(Work item) From the first line to the last, return the data exactly, with no pictures.

(Dataset excerpt)

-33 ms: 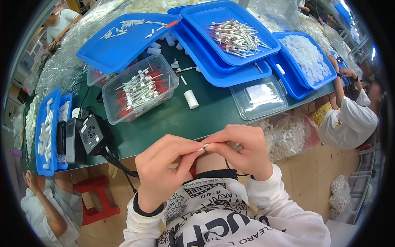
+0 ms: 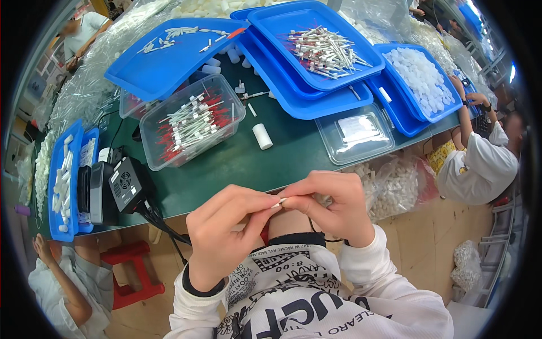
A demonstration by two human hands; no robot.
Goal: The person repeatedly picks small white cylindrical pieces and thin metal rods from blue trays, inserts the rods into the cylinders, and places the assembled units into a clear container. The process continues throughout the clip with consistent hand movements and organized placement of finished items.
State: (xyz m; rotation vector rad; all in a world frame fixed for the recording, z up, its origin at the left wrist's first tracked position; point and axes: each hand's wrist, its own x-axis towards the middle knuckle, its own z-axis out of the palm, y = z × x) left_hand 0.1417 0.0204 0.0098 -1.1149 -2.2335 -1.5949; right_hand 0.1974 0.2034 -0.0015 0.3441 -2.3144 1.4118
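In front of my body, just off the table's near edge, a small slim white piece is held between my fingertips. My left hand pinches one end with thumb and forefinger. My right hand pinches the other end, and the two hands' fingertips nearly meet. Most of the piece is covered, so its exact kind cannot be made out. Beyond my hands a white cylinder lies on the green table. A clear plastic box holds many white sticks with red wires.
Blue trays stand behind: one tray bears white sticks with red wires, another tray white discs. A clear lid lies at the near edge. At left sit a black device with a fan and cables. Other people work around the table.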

(Written reply)
-33 ms: 
+0 ms: 
A demonstration by two human hands; no robot.
Goal: The person repeatedly picks small white cylindrical pieces and thin metal rods from blue trays, inserts the rods into the cylinders, and places the assembled units into a clear container. The process continues throughout the clip with consistent hand movements and organized placement of finished items.
State: (xyz m; rotation vector rad; all in a world frame fixed for the recording, z up, its origin at the left wrist's first tracked position; point and axes: each hand's wrist, its own x-axis towards the middle knuckle, its own z-axis out of the palm, y = z × x) left_hand 0.1417 0.0204 0.0098 -1.1149 -2.2335 -1.5949; right_hand 0.1974 0.2034 -0.0015 0.3441 -2.3144 1.4118
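In front of my body, just off the table's near edge, a small slim white piece is held between my fingertips. My left hand pinches one end with thumb and forefinger. My right hand pinches the other end, and the two hands' fingertips nearly meet. Most of the piece is covered, so its exact kind cannot be made out. Beyond my hands a white cylinder lies on the green table. A clear plastic box holds many white sticks with red wires.
Blue trays stand behind: one tray bears white sticks with red wires, another tray white discs. A clear lid lies at the near edge. At left sit a black device with a fan and cables. Other people work around the table.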

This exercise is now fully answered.